A reação mais forte pode não vir das teses jurídicas que querem anular delações premiadas e provas. Virá do Congresso, onde o questionamento à colaboração da JBS e a derrota de Janot acabam de abrir um enorme flanco de reação, produzindo o quase milagre de unir a base governista. Por quê? Porque, para muita gente, chegou a hora de a onça beber água, ou seja, de deputados e senadores tomarem coragem para votar medidas e projetos que foram obrigados a engavetar antes por medo da opinião pública. O episódio parece ter dado auto-confiança e, sobretudo, narrativa a esse pessoal.
Começam a falar em ressuscitar projetos como o que pune o abuso de autoridade e os que mudam dispositivos tornando mais restritas a delação premiada e a prisão preventiva. [sempre bom lembrar que o combatido projeto que pune abuso de autoridade não contém nenhum tipo de abuso que possa prejudicar investigações policiais.
O motivo é simples: qualquer denúncia feita contra determinada autoridade - seja policial, procurador ou juiz - será analisada por um juiz com a participação do MP, o que dá a garantia de que a denúncia só prosperará se realmente tiver ocorrido o delito 'abuso de autoridade'.
Criticar uma lei que coíba o ABUSO DE AUTORIDADE é defender a impunidade de autoridades que abusam da sua condição funcional e, portanto, são merecedoras de punição a ser aplicada pelo PODER JUDICIÁRIO, ouvido o Ministério Público.
Quanto a delação premiada é válida, desde que o denunciado seja confirmado por provas complementares ou na ausência destas, por indícios devidamente comprovados.
Os decretos de prisão preventiva devem seguir, rigorosamente, as disposições do Código de Processo Penal. ]

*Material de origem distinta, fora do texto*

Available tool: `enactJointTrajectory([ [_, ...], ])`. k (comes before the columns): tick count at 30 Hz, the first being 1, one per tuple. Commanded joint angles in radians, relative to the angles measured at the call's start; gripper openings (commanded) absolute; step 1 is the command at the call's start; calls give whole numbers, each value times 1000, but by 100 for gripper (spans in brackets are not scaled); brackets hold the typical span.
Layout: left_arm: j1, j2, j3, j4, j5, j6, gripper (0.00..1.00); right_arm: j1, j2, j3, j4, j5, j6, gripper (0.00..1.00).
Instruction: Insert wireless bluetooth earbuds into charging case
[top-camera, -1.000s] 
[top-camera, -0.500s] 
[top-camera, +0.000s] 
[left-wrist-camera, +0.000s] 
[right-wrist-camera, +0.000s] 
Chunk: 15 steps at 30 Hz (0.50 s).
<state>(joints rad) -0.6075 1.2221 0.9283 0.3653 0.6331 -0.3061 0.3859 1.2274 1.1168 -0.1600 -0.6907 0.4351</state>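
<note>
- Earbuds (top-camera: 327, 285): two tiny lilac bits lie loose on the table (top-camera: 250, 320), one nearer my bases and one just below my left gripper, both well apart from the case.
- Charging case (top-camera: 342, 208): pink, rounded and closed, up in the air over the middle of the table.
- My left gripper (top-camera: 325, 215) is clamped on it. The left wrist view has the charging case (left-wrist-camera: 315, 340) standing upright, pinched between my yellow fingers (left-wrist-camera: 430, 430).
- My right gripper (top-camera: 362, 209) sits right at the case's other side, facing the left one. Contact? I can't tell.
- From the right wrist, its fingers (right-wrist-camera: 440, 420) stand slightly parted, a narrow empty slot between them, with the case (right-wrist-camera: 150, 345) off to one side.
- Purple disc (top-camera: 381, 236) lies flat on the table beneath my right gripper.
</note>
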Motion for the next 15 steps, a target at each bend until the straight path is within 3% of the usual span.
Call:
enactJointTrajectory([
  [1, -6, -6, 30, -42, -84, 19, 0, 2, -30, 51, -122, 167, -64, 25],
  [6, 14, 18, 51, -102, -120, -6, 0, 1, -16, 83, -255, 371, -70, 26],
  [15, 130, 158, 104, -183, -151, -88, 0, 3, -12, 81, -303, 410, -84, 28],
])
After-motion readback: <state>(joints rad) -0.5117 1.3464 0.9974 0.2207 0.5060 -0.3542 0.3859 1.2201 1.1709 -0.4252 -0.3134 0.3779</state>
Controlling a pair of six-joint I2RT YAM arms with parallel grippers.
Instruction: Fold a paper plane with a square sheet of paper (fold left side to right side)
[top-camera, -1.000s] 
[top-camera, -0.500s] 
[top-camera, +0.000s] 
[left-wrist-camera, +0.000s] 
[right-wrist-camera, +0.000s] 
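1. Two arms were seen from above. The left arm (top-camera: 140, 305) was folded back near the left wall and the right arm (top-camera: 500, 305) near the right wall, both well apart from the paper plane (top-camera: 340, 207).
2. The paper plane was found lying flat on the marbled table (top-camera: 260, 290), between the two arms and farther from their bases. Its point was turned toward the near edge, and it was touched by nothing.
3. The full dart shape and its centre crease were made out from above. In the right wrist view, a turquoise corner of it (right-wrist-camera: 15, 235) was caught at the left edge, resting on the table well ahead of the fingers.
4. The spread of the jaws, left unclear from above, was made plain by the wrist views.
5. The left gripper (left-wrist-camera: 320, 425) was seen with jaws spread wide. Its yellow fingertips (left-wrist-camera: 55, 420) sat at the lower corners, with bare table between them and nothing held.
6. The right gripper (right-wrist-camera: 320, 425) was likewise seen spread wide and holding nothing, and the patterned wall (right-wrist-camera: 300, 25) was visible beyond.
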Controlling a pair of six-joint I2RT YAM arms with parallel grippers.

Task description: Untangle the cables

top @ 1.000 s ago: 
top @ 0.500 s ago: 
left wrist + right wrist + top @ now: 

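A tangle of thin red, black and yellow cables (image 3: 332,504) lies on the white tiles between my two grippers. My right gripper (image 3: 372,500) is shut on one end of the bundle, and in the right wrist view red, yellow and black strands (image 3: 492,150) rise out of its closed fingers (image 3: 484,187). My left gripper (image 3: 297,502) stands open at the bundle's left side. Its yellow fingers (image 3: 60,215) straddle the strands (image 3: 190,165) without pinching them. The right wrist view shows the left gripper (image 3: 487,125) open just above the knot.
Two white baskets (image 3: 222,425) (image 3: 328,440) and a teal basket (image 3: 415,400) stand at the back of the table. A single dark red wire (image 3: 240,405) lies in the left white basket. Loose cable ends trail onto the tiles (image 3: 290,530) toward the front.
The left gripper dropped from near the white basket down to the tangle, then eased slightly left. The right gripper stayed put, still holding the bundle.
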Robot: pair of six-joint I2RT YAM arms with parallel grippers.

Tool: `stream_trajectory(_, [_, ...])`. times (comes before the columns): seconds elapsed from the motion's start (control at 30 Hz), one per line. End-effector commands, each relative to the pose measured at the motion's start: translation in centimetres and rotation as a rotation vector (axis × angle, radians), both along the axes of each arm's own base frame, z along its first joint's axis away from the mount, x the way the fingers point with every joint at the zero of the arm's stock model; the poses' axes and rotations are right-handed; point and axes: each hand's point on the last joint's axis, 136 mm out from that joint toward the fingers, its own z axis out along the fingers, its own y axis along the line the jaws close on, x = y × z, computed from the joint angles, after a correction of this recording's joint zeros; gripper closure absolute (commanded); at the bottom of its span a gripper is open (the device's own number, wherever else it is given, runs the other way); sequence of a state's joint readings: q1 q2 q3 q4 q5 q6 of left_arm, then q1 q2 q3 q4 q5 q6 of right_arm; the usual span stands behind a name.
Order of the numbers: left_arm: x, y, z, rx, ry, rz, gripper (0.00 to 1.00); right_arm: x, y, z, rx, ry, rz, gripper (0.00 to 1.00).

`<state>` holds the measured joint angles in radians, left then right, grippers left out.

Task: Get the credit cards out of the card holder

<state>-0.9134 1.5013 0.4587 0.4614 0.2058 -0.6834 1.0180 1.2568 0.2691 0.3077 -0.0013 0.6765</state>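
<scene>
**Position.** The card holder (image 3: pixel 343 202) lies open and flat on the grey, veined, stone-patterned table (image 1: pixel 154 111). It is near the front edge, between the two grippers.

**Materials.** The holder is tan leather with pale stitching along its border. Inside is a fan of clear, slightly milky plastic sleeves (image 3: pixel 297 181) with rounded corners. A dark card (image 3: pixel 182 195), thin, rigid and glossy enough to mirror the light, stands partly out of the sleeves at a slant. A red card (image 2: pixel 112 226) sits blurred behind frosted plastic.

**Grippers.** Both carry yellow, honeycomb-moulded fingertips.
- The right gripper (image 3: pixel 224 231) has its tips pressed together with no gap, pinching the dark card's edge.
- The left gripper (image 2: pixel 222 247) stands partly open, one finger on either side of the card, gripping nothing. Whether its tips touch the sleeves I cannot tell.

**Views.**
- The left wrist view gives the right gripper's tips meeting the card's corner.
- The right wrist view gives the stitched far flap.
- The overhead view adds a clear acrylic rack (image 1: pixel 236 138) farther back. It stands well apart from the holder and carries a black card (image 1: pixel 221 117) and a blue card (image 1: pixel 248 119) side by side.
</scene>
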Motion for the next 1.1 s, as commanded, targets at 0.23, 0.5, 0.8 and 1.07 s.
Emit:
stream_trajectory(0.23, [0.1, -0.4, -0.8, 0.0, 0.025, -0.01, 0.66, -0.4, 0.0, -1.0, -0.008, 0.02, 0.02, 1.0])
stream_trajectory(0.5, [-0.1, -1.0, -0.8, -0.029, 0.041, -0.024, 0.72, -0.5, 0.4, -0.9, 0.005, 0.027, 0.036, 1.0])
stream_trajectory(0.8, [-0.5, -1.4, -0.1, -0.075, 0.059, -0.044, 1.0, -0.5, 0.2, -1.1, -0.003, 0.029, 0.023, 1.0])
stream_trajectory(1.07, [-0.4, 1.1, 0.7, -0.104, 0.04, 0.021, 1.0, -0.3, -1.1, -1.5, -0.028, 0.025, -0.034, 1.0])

Também a revogação da prisão de condenados na segunda instância, uma missão que está no script da maioria flutuante do Supremo, pode vir por alterações na lei. À mais alta corte do país, cujo ativismo político se deve em grande parte a omissões do próprio Legislativo, não restaria outra alternativa a não ser obedecer à nova norma legal. Nessa linha, a quase morta reforma política, coincidentemente, saiu da UTI no mesmo dia em que a delação da JBS bateu na praia. A PEC que cria a cláusula de barreira e acaba com as coligações proporcionais foi votada na Câmara. E quem garante que, nas próximas rodadas, que vão tratar do financiamento de campanha, não apareça alguma proposta sobre anistia ao caixa 2? [ao que sabemos não cabe nenhuma proposta de anistia ao caixa dois pela simples razão de que ATÉ O PRESENTE MOMENTO a prática conhecida como CAIXA DOIS não é tipificada como CRIME.
Não é possível aprovar uma lei anistiando uma prática que na época da edição da lei não é crime.]
Em 24 horas, muitos personagens já se mobilizaram para surfar na nova onda. O líder e presidente do PMDB, Romero Jucá, por exemplo, foi ágil ao lembrar que o suspeito ex-procurador Marcello Miller não cuidou só da delação dos irmãos Batista, mas também das de Sérgio Machado, Delcídio Amaral e Fernando Baiano – e que pode ter “contaminado” também as outras. Nesta quarta, Jucá, também acusado, ensaiou a narrativa: “O Congresso tem que checar que tipo de armação foi feita contra a classe política e a economia”.
Armação ou não, podemos estar prestes a descobrir que nem Janot e nem Joesley são professores ou “espertões”, como disse o empresário delator em suas conversas deselegantes. Afinal, acabaram moídos e enganados. A disputa pelo titulo de espertão geral da República anda ferrenha e se trava hoje entre os inquilinos do Planalto e os do Congresso.